Maybe because of where my head was at the time, and maybe because I’m just interested I the idea of nobody ever being truly satisfied with their station no matter what that station might be, I had the idea, even before I started writing the rabbit sections, that he was going to be a deeply unhappy, paranoid version of a celebrity. A figure who has it all but is happy with nothing. I liked the idea that there’s the bridge he can’t get across – he’s a rabbit, so they just won’t ask him to host the academy awards, there’s this part of Epstein island that he can’t get into—and its bugging him even in the immediate wake of Epstein’s death. He’s this very accomplished, very intelligent, extremely successful and self-aware rabbit who just will never be able to get over these perceived slights. Something about that felt right to me.
I'm fascinated by how different writers can have very different approaches to their work. What does your writing process look like? When/where do you write? Do you set word count goals? Do you write a quick rough draft and then revise over many drafts, or do you try and get it right as you go—so that when you finish a draft, it's essentially done?
I got started writing late in life, around 30, and I’ve never not had a full-time office job when I’ve been trying to write, so my writing practice has been intimately tied to my work schedule. Up until two years ago, I mostly wrote over lunch hour and on the weekends. That’s changed a bit in the pandemic, so now I mostly write either before work, at the desk I work at, basically until I start getting Microsoft Teams messages about work, or at the coffee shop over breakfast on Saturday and lunch on Sunday.
I think of writing a lot like exercise: there are times when I’m going good and I’m in good habits, and times when I’m, well, just not. It’s easier when you’re going good, but I try not to beat myself up about it when I’m not. Incidentally, right now I’m not, but when I was writing these pieces and the novel, I was going pretty good, so I know I can get back to that place, and that like exercise getting back there is just 100% on me.
I work differently with short stories and novels. For novels, I generally do a first draft and just work on the idea of “only forward progress.” I write a real shitty first draft but I try to get myself to that first draft. The idea is that I’m going to give Future Dave something to work with, but that thing may be super shitty and have a million flaws in a million different ways. For stories, I do basically the opposite, I write a sentence and then circle back and edit it, improve it, cut things, then write another, then another, then I go back to the paragraph and edit, rewrite, cut, write, over and over and over again. It’s a workable, if frustrating way to write short stories.
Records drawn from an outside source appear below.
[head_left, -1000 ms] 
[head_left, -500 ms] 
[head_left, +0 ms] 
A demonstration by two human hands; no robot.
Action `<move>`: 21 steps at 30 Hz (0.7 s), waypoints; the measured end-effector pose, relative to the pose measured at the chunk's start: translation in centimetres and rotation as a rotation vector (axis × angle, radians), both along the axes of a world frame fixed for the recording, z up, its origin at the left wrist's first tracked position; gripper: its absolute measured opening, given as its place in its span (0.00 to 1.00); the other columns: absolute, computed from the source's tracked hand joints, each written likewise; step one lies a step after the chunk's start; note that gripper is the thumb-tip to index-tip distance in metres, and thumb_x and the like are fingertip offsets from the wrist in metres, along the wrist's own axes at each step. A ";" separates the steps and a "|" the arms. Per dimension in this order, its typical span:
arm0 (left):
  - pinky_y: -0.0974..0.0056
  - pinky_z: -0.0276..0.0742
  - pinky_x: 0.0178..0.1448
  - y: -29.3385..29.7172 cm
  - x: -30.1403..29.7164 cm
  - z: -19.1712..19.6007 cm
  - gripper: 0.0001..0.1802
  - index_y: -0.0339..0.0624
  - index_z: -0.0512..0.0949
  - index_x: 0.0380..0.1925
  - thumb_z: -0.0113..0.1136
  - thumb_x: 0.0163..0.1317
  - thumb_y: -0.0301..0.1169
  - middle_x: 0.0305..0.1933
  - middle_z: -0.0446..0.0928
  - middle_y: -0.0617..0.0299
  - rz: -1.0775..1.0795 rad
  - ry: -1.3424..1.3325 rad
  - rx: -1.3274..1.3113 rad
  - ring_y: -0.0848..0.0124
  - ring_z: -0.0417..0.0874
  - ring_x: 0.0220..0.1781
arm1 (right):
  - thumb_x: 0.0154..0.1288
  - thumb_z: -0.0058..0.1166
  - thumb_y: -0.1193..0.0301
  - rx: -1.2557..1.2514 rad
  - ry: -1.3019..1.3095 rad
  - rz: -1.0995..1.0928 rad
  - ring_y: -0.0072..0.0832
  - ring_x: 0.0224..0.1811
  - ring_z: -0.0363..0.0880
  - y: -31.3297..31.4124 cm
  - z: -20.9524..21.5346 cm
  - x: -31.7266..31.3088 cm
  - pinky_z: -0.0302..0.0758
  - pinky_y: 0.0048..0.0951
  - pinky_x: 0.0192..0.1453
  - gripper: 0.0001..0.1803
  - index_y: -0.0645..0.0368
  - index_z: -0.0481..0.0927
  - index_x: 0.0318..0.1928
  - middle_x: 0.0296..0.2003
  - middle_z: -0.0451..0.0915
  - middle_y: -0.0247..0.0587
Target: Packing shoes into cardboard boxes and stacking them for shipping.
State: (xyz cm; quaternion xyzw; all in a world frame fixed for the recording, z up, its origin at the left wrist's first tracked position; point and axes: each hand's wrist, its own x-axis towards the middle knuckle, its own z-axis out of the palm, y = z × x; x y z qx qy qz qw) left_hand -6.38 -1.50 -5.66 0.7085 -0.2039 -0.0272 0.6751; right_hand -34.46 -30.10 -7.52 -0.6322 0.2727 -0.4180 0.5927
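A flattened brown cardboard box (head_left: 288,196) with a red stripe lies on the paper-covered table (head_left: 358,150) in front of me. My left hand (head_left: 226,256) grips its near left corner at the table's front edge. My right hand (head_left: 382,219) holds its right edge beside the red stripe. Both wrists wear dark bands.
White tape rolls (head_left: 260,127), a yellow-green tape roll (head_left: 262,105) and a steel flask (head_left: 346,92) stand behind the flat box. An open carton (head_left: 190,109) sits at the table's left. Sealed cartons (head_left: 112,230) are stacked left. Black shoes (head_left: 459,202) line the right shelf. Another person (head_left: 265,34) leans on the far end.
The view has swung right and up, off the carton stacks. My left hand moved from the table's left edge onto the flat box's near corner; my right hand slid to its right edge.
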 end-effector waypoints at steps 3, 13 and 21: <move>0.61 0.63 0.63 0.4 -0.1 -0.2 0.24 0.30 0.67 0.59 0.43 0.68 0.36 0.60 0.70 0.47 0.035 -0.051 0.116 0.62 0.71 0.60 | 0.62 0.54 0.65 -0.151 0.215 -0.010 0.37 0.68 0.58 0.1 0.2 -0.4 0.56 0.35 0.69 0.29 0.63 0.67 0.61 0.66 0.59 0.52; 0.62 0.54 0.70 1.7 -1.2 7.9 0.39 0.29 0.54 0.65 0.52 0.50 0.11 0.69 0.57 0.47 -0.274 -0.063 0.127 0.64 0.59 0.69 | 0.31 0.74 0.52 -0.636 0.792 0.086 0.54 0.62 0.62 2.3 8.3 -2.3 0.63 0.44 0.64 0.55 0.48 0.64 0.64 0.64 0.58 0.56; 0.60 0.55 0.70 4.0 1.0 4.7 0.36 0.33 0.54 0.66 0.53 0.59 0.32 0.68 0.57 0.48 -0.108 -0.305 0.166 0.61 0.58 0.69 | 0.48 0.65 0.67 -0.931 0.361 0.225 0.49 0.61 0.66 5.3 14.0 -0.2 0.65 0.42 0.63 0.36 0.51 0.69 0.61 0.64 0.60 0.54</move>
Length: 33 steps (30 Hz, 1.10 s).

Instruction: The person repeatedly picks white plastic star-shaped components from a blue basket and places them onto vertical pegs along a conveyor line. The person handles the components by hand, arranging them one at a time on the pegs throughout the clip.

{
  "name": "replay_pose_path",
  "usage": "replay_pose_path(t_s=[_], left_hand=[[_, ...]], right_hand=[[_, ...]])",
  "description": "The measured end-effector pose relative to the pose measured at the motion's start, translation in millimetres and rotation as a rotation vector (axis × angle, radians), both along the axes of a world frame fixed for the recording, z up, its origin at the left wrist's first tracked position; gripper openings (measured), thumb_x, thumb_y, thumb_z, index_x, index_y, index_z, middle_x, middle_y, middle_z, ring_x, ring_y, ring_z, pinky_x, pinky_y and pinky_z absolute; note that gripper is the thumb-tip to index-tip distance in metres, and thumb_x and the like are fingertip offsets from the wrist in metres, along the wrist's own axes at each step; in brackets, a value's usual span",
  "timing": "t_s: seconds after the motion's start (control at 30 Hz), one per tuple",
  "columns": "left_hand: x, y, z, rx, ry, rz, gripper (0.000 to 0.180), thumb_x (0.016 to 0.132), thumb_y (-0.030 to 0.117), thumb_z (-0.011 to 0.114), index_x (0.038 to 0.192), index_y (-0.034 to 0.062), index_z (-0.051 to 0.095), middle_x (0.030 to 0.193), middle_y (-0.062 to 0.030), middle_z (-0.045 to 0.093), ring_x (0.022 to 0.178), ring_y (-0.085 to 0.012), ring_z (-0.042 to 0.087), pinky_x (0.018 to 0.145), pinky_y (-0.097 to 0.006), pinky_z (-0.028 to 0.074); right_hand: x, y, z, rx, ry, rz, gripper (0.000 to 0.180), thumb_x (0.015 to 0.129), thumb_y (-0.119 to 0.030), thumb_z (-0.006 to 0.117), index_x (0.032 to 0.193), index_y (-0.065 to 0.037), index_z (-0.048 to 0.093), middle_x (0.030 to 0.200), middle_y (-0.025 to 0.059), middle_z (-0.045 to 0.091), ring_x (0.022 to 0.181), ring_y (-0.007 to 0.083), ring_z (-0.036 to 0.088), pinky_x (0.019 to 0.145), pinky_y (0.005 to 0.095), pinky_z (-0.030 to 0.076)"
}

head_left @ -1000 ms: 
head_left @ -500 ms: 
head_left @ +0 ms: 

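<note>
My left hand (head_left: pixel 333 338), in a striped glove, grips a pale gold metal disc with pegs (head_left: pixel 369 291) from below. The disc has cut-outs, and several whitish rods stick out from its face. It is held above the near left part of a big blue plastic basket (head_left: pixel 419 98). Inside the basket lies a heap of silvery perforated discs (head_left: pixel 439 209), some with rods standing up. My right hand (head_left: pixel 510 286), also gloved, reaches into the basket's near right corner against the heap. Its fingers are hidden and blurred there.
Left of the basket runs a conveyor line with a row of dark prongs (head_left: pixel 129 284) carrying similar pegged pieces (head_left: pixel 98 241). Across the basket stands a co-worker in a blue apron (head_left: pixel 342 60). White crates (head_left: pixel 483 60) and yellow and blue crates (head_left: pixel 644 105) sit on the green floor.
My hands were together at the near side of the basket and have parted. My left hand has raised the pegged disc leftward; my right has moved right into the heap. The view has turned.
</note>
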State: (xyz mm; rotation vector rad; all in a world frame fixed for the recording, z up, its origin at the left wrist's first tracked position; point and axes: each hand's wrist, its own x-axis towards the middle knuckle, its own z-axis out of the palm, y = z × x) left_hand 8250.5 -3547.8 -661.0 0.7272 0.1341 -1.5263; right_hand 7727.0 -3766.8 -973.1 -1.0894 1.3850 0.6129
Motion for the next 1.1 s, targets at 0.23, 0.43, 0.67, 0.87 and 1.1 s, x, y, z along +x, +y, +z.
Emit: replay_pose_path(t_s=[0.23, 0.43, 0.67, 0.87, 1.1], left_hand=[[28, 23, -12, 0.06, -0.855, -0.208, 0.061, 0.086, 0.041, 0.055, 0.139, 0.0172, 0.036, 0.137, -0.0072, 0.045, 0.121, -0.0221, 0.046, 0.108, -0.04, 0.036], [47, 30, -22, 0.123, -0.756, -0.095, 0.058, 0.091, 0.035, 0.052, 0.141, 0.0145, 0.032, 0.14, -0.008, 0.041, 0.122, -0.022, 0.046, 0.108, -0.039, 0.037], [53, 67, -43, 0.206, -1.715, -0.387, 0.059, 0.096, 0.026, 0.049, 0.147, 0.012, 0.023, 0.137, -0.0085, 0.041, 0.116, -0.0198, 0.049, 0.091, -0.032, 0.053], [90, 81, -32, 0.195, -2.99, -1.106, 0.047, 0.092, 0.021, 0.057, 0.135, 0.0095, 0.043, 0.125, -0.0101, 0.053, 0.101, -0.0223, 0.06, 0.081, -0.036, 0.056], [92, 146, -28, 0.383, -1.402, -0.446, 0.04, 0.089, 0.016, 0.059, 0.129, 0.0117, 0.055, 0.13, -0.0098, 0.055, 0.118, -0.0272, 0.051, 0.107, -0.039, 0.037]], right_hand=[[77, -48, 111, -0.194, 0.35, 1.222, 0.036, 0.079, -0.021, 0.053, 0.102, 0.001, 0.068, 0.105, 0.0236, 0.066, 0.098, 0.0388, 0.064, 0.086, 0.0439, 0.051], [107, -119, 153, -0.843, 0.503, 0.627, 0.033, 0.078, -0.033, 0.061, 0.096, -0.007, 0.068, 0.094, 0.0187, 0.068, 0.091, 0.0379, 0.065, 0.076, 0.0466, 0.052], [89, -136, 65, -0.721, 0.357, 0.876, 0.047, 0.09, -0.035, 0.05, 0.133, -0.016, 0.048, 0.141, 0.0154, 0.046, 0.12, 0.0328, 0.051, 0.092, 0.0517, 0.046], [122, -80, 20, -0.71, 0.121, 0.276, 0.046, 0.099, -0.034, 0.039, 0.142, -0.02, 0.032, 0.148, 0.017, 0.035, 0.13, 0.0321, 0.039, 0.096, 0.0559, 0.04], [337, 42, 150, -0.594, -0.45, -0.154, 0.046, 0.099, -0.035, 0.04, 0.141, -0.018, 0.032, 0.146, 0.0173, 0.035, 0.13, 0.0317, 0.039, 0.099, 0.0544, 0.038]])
Fuck/marry/kill: Looney Tunes edition. Who do you got?
Oh shit it is getting real now. Sheesh. Okay.
Fuck: I know we’ve cancelled Pepe LePew but he’s just so damn horny, he seems like the obvious choice here.
Marry: Daffy Duck. He’s the best, the second best, the one who is fine at being second best. Daffy Duck will be there for you when the small things go wrong, because that is literally his backstory.
Kill: I’ve said too much about Bugs to not put him in this space. He was not storming the capitol on January 6 only because he thought it was above him, probably sat in his mansion waiting for a text back from Jared Kushner all day long. Definitely funded the law fees for the QAnon Shaman.
I know your new novel, The Other Ones, recently came out (congratulations, by the way!). Can you tell us a bit about the novel, and what are you working on now?
Thanks for asking! The Other Ones is a novel about a group of people whose co-workers win the lottery, and the way those people react over the next year, as they shoot off in various, mostly bad/weird directions. I hope it’s sad and weird and funny.
I’m currently working on a weird sprawling sci-fi-ish project that is pretty different from anything I’ve written before. I just read what I have so far and I still like it, which is kind of a blessing and a curse? A blessing because it’s not as shitty as I thought, but a curse because I’m still not sure if it’s any good, but now I feel like I need to finish that fucker up.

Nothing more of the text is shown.